His work in the field of tuberculosis began in the military anti-tuberculosis dispensary at Randwick and was developed in various positions, including as honorary advisor on tuberculosis to the Australian Red Cross Society and examiner for admissions to the Queen Victoria Homes for Consumptives.

He co-founded the Royal Australasian College of Physicians in 1938, and served as councillor (1938–62), Secretary (1944–48), Vice-President (1948–50), Censor-in-Chief (1950–54) and President of the College (1954–56) successively.
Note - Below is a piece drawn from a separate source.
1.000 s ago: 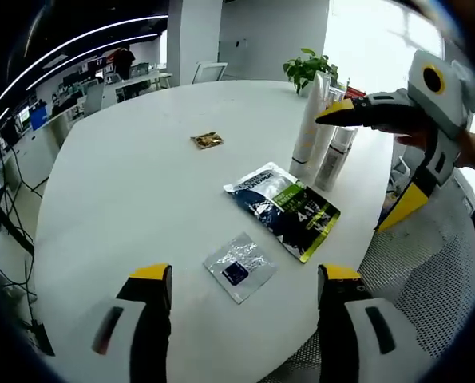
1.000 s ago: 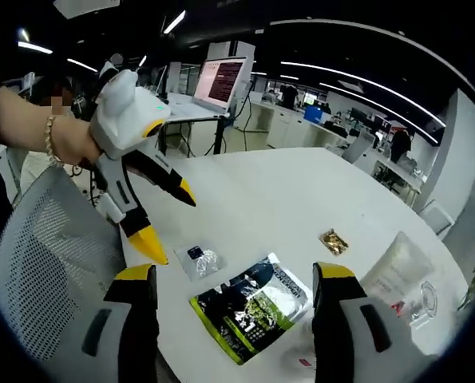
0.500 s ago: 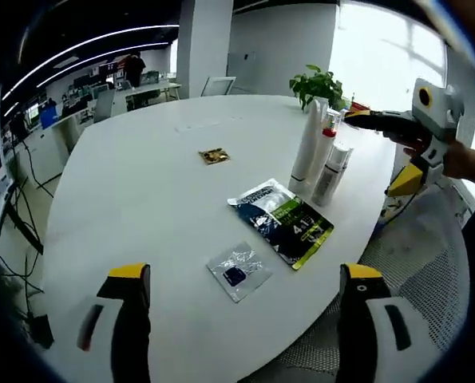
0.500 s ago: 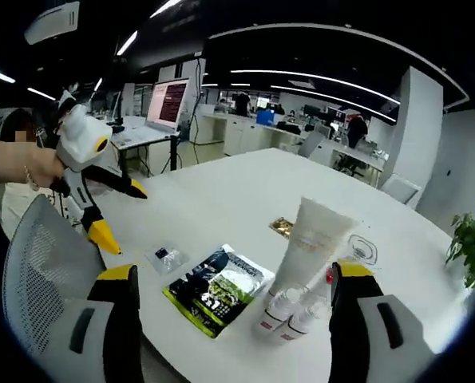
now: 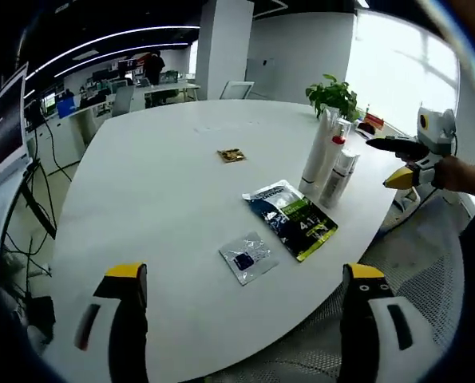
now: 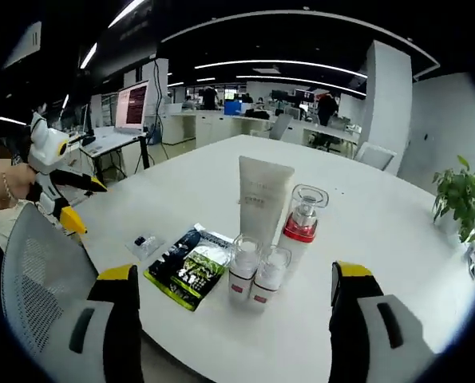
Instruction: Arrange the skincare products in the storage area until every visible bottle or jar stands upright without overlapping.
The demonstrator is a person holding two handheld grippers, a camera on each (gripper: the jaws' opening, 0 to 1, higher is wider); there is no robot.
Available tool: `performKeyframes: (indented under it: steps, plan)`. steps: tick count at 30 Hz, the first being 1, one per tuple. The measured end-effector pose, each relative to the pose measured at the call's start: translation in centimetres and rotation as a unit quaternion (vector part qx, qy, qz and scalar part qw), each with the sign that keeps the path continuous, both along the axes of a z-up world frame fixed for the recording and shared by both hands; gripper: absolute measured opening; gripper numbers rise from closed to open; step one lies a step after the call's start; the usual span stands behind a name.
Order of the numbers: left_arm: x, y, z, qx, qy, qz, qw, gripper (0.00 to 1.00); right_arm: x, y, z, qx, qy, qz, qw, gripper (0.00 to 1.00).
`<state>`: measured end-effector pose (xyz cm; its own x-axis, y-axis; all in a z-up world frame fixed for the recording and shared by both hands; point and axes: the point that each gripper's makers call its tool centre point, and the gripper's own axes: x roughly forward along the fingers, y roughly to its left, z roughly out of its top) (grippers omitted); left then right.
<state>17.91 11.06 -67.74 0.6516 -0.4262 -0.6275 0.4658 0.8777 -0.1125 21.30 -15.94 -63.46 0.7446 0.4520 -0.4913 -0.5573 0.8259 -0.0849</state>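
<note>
A white tube [image 6: 263, 195] stands upright on the white oval table [image 6: 365, 239]. Beside it stands a clear pump bottle with a red collar [image 6: 302, 223], and two small clear-capped bottles [image 6: 243, 268] stand in front of them. The same cluster, tube [image 5: 316, 155] and bottles [image 5: 338, 175], sits near the table's right edge in the left gripper view. My right gripper [image 6: 237, 319] is open and empty, well short of the bottles, and the right gripper [image 5: 381, 163] hangs off the table's edge. My left gripper [image 5: 241, 319] is open, far from them, and the left gripper [image 6: 84, 206] is held beside the table.
A dark and green sachet pack [image 5: 291, 219] and a small clear sachet [image 5: 248, 258] lie flat near the table's front edge. A gold packet [image 5: 231, 155] lies mid-table. A potted plant [image 5: 333, 96] stands behind the bottles. A grey mesh chair [image 6: 29, 271] stands at the edge.
Both grippers have drawn back from the table, so it looks smaller. The right gripper view has swung round, bringing the bottle cluster to its centre. The products have not moved.
</note>
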Motion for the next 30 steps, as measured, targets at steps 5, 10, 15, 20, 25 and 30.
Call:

He was elected a Fellow of the Royal College of Physicians in London in 1956. McDonald also served as editor-in-chief of the Australasian Annals of Medicine publication.
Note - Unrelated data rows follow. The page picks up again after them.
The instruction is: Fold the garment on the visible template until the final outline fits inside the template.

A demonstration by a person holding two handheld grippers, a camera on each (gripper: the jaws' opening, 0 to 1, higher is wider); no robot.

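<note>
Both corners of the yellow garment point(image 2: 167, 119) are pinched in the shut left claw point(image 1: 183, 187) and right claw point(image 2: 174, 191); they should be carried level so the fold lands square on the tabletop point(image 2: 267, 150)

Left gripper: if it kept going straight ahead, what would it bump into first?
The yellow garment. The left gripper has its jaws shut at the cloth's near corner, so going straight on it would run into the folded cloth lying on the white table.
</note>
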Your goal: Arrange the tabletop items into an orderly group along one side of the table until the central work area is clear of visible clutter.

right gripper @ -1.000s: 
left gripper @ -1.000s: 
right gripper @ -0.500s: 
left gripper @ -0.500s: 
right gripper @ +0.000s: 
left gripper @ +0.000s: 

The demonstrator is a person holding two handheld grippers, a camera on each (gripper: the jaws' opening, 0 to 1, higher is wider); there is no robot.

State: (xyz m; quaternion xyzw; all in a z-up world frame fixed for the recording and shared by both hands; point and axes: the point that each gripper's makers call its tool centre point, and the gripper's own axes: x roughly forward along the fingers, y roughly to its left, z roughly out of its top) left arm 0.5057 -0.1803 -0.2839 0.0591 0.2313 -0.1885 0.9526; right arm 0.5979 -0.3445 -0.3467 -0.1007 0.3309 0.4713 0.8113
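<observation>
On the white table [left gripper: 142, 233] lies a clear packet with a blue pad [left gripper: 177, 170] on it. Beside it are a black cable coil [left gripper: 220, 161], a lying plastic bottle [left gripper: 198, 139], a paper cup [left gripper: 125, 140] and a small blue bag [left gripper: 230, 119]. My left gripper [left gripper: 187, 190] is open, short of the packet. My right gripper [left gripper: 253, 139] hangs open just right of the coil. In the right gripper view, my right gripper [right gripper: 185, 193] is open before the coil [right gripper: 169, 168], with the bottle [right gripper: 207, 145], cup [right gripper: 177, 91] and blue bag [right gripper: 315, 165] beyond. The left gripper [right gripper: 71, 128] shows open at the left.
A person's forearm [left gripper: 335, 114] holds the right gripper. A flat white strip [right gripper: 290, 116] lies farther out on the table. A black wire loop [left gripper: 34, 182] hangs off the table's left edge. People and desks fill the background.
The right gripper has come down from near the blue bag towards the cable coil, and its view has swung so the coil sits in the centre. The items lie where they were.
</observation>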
McDonald served as member of the State Medical Board from 1946 to 1962 and as Chairman of the Australian Rheumatism Council from 1953 onwards.

==Military career==
His first military appointment was as a captain in the Australian Imperial Force on 17 June 1918 and was transferred to the Officers' Reserve on 29 October 1919.

Following the outbreak of the Second World War, he was appointed lieutenant colonel in the Australian Imperial Force on 1 July 1940, serving in Greece, Crete, Palestine and Gaza from 1941 to 1942. He returned to Sydney on 27 February 1943, having been mentioned in despatches and was again transferred to the Officers' Reserve.

==Academic career==
McDonald lectured in Clinical Medicine at the University of Sydney from 1938 but the outbreak of war saw him involved in foreign campaigns until 1943 when he resumed lecturing, continuing until 1952.
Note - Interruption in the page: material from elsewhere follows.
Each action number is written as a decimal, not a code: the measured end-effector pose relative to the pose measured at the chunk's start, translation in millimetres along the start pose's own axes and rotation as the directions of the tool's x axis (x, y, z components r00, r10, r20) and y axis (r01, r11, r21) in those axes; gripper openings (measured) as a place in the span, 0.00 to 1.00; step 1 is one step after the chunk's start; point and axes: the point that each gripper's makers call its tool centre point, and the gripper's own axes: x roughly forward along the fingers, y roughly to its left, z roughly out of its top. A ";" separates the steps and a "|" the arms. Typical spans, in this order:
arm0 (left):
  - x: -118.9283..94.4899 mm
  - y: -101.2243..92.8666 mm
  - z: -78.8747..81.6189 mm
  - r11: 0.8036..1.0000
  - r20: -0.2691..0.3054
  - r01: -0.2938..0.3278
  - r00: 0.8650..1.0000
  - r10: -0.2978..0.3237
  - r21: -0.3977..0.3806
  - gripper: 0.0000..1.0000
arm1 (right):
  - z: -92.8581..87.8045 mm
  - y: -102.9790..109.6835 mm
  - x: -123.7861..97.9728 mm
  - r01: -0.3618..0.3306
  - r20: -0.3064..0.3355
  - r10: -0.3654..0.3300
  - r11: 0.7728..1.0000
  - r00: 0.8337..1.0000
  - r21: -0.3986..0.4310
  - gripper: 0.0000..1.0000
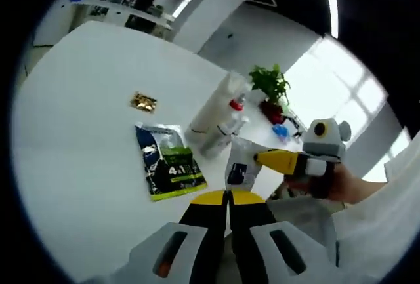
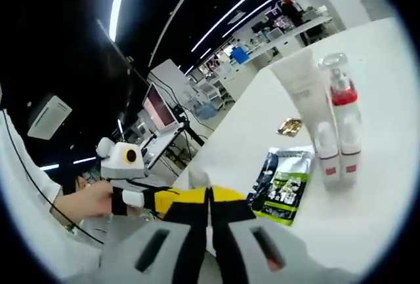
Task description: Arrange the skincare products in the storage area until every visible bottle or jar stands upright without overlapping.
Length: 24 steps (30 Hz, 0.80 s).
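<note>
On the white table (image 1: 79,113) stand a tall white tube (image 1: 216,103) and clear bottles with a red collar (image 1: 233,117), close together. Flat beside them lie a dark sachet with a green label (image 1: 169,161) and a small gold packet (image 1: 143,102). My left gripper (image 1: 228,197) is shut and empty, near the table's front edge. My right gripper (image 1: 260,158) comes in from the right, shut on a small white sachet (image 1: 240,166). In the right gripper view my right gripper (image 2: 210,195) pinches that sachet (image 2: 199,179), with the left gripper (image 2: 164,200) just to its left; the tube (image 2: 302,87) and a pump bottle (image 2: 340,94) stand further off.
A potted plant (image 1: 270,84) and a small blue object (image 1: 281,131) sit beyond the bottles. Two small bottles (image 2: 338,149) stand in front of the pump bottle. A person's hand (image 1: 341,182) holds the right gripper. Desks and monitors (image 2: 157,110) fill the background.
</note>
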 end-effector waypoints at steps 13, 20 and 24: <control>-7.9 42.8 -3.7 0.991 -0.001 -0.097 0.995 0.098 -0.088 0.00 | -16.5 -11.7 46.7 0.042 -0.118 -0.059 0.990 0.991 -0.138 0.01; -10.8 71.9 -4.3 0.977 -0.009 -0.154 0.988 0.154 -0.145 0.00 | -26.0 -19.2 78.3 0.047 -0.175 -0.086 0.976 0.981 -0.215 0.01; -11.3 88.9 -6.8 0.969 -0.027 -0.186 0.983 0.184 -0.163 0.00 | -32.8 -23.4 93.2 0.048 -0.200 -0.097 0.970 0.975 -0.238 0.01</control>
In 1942 McDonald was elected to the University Senate, going on to be Deputy-Chancellor in 1953 and Chancellor from 1964 to 1969, when demonstrations against the Vietnam War reached extreme intensity. He was the first Catholic Chancellor of the University of Sydney.

He served as a trustee of the Public Library of New South Wales and as Chairman of the Sancta Sophia College Council at the University of Sydney.

==Personal life and family==
Sir Charles was a staunch Catholic, and was made a Knight Commander of the Papal Order of St. Gregory the Great in 1960. He founded the Newman Association of Catholic Graduates at the University of Sydney and assisted in the establishment of the Catholic Medical Guild of St Luke. He was also a close friend of Cardinal Sir Norman Thomas Gilroy, Archbishop of Sydney.

McDonald married Elsie Isobel Hosie, a pianist and stenographer, at Sacred Heart Church in Mosman in 1919. They had four sons who attended Saint Ignatius' College, Riverview, amongst them Geoffrey, Dux of Riverview in 1937 and later President of the Royal Australasian College of Physicians, like his father; John, a paediatrician; and Fr Charles McDonald, SJ, a Jesuit priest and long-term debating master at Riverview; as well as a daughter, Molly, who was Head Girl of Sacred Heart Convent, Rose Bay and Senior Student at Sancta Sophia College, University of Sydney.

He was appointed Commander of the Most Excellent Order of the British Empire in 1951, Knight bachelor in 1962, Knight Commander of the Order of the British Empire and Knight Commander of the Most Distinguished Order of St Michael and St George in 1970.

Sir Charles McDonald died on 23 April 1970 in Sydney.